Jailbreaking
Jailbreaking aims to bypass or remove restrictions and safety filters placed on a GenAI model completely (Chao et al., 2023; Shen et al., 2023). This gives the actor free rein to generate any output, regardless of its content being harmful, biassed, or offensive. All three of these are tactics that manipulate the model into producing harmful outputs against its design. The difference is that prompt injections and adversarial inputs usually seek to steer the model towards producing harmful or incorrect outputs from one query, whereas jailbreaking seeks to dismantle a model’s safety mechanisms in their entirety.
ENTITY
1 - Human
INTENT
1 - Intentional
TIMING
2 - Post-deployment
Risk ID
mit1264
Domain lineage
2. Privacy & Security
2.2 > AI system security vulnerabilities and attacks
Mitigation strategy
1. Implement **Robust Input and Output Validation via External Guardrail Models**: Deploy a multi-stage defense system that includes pre-processing filters to analyze and block malicious inputs (e.g., prompt obfuscation, complex syntax) and post-processing filters to verify and redact unintended, harmful, or policy-violating content before delivery. 2. Employ **Continuous Model Retraining and Adversarial Alignment**: Utilize **Reinforcement Learning from Human Feedback (RLHF)** and **adversarial training** with the latest jailbreak techniques to iteratively strengthen the model's inherent ethical and safety alignment layers.

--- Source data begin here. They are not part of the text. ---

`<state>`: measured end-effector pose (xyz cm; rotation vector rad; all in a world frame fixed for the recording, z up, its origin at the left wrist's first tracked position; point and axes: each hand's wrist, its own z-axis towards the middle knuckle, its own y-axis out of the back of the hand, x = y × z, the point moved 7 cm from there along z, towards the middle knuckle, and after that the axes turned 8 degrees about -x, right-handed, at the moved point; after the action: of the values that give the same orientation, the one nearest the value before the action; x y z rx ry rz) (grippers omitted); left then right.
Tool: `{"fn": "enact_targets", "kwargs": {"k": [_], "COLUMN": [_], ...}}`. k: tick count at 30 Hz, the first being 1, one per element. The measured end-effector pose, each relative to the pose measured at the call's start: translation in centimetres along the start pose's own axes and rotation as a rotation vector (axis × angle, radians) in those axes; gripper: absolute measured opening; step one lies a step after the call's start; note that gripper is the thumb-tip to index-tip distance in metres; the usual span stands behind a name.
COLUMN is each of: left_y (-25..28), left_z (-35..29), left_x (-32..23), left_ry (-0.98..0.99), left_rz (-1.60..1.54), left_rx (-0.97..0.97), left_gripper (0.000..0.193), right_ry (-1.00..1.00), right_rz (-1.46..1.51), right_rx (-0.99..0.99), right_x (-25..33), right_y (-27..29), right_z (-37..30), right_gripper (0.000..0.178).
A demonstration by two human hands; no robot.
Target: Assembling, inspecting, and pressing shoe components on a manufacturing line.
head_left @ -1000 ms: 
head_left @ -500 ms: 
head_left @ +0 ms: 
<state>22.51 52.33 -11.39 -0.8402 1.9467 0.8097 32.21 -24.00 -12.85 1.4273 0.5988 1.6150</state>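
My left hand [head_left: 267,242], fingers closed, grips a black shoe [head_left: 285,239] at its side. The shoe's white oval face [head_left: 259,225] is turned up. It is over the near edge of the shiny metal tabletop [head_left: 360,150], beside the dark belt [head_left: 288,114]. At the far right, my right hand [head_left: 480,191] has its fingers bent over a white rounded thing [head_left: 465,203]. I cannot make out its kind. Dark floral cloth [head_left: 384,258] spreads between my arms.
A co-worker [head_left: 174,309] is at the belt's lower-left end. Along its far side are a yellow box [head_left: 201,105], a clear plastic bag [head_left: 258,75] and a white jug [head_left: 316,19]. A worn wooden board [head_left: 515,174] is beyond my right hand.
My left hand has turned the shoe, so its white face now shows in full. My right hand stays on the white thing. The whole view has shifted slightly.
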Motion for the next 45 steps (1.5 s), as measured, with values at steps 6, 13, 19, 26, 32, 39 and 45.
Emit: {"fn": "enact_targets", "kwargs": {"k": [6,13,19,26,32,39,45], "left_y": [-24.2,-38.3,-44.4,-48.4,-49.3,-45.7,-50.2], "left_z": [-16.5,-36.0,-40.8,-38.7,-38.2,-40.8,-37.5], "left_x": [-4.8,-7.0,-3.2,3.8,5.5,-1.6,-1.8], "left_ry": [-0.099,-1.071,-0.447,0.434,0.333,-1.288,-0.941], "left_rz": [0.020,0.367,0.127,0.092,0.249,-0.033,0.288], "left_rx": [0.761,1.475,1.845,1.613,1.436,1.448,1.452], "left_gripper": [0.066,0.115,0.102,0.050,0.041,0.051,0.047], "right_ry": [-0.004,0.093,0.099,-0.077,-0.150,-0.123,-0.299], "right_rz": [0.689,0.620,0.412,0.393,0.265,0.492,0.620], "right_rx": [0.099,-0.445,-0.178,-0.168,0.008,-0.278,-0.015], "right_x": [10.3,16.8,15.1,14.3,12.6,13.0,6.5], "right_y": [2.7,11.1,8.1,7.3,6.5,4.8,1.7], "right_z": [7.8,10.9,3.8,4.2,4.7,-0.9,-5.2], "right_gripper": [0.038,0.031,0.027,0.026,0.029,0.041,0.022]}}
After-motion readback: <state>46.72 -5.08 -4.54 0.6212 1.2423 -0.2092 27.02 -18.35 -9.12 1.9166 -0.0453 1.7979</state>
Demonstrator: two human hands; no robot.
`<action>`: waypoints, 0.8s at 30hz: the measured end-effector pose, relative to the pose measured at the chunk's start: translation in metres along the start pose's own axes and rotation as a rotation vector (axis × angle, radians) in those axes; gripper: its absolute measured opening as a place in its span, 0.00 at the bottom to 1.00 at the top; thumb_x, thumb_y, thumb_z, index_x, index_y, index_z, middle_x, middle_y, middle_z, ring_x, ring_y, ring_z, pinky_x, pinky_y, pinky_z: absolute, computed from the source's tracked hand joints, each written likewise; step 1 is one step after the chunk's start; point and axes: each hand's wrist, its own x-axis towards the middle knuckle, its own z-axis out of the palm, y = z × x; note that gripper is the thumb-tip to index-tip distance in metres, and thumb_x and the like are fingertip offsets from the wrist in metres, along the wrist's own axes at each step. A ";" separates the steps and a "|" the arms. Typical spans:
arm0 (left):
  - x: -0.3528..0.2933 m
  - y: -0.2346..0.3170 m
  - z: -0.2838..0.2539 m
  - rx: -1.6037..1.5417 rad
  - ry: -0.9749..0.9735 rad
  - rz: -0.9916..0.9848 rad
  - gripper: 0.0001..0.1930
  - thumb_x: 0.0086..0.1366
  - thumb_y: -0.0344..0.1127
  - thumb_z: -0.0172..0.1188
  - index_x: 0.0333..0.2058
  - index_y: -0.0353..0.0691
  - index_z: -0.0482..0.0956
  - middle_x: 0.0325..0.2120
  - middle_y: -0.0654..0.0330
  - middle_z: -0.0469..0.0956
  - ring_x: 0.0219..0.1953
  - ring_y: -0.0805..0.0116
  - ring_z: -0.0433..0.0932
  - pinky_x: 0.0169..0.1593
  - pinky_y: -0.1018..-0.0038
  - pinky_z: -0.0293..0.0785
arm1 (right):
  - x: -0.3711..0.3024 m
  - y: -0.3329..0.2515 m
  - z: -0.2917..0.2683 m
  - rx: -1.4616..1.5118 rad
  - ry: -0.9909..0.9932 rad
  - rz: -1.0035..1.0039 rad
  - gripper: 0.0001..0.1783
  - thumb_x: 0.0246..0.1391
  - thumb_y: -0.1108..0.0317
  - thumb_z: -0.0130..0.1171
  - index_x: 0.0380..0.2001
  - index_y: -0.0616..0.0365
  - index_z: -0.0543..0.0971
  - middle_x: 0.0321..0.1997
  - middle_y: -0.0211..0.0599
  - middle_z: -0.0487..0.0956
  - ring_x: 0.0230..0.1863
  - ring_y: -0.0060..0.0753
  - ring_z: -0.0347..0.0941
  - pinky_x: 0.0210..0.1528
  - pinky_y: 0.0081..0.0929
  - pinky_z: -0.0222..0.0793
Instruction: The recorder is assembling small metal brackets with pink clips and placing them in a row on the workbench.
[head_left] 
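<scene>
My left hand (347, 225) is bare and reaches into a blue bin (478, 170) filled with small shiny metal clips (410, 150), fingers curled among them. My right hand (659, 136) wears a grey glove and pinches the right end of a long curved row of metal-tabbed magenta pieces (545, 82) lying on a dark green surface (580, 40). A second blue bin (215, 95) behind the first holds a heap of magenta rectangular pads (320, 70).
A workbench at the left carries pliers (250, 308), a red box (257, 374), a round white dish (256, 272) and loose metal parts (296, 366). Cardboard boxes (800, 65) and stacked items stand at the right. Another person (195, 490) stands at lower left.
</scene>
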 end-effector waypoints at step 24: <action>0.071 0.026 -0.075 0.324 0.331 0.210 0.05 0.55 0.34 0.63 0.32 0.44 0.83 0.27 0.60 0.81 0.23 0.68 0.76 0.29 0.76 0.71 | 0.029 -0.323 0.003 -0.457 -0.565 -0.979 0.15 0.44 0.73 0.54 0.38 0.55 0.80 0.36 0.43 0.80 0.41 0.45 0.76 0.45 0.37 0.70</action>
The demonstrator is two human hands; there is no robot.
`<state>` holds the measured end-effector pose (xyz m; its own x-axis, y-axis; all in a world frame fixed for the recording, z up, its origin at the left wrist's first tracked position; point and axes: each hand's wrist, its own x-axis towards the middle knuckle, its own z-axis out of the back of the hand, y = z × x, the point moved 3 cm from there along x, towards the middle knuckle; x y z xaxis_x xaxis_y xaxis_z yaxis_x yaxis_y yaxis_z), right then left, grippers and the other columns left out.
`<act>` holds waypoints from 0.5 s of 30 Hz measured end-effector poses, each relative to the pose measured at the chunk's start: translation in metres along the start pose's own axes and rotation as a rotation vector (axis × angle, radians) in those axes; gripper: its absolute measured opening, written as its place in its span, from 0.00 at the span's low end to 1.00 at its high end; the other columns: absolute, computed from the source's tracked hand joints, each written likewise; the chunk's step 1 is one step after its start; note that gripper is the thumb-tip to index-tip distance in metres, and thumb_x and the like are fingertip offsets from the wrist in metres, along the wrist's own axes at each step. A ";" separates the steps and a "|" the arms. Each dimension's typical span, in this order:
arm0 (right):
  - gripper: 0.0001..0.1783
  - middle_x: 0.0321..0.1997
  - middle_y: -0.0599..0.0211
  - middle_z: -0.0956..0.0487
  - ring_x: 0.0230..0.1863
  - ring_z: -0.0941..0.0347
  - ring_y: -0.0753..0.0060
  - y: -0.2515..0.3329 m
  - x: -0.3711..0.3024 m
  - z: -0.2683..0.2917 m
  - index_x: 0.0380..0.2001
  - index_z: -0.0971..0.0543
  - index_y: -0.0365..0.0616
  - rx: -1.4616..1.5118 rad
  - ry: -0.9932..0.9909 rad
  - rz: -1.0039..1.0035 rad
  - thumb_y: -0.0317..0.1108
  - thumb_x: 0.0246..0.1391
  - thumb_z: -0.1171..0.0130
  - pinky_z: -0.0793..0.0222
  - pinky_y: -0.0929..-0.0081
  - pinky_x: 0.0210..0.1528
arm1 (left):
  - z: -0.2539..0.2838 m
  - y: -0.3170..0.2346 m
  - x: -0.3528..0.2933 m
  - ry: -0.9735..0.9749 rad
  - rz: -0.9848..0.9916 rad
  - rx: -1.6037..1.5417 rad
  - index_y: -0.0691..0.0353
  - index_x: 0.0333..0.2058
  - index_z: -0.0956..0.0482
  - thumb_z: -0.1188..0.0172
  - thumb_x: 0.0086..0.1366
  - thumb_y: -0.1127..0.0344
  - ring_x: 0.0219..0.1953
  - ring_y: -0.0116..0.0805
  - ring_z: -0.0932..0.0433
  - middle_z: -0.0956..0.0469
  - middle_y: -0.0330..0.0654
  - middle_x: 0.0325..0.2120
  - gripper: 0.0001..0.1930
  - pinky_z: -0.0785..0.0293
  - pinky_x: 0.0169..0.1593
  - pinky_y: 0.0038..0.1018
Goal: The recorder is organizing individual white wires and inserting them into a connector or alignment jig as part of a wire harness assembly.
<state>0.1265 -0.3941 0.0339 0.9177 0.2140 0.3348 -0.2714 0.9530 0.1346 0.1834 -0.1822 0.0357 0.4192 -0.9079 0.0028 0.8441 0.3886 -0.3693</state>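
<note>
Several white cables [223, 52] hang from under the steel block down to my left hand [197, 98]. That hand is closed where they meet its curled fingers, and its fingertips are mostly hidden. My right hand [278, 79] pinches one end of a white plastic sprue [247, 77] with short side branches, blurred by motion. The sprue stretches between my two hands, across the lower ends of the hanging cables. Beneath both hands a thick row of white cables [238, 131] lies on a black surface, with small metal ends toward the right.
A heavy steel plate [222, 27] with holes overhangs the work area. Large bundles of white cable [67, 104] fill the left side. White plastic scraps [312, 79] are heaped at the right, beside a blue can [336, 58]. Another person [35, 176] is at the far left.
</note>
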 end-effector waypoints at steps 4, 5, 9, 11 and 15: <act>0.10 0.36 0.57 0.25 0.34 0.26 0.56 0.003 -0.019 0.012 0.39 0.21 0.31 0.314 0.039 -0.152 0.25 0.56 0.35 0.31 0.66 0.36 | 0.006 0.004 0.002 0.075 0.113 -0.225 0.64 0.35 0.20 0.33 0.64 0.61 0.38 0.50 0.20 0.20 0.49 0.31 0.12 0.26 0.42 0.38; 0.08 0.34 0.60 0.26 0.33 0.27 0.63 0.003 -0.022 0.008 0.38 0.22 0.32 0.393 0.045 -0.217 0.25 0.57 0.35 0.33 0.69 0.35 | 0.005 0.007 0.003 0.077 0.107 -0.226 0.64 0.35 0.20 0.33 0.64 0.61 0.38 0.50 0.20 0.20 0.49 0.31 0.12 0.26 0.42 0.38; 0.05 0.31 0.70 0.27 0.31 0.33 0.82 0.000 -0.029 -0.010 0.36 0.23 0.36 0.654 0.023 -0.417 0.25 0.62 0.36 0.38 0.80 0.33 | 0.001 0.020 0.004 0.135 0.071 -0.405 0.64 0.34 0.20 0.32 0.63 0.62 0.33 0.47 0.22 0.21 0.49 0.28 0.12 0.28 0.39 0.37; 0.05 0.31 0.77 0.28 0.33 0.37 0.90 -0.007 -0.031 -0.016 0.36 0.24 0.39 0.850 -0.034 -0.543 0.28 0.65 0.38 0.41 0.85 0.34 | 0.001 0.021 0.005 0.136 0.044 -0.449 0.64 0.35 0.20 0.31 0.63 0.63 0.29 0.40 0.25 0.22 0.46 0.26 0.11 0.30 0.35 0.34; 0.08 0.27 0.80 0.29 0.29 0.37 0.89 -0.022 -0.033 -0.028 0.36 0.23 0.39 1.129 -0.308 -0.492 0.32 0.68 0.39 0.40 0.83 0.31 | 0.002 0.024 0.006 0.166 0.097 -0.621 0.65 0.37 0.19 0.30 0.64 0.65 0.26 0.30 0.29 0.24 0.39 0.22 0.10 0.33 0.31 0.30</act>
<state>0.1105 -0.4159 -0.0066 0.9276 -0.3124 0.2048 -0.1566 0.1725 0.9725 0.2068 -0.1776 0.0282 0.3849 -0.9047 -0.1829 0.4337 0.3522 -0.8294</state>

This adaptive approach is critical for maintaining resilience against the rapidly evolving "cat-and-mouse" nature of these attacks. 3. Establish a **Defense-in-Depth Architecture with Zero Trust Principles**: Adopt a systemic security framework that assumes potential model compromise. This involves implementing **strict access controls**, isolating GenAI systems through **network segmentation**, and ensuring **data access controls** (e.g., role-based permissions) are applied to limit the scope and impact of any successful jailbreaking attempt on sensitive enterprise information.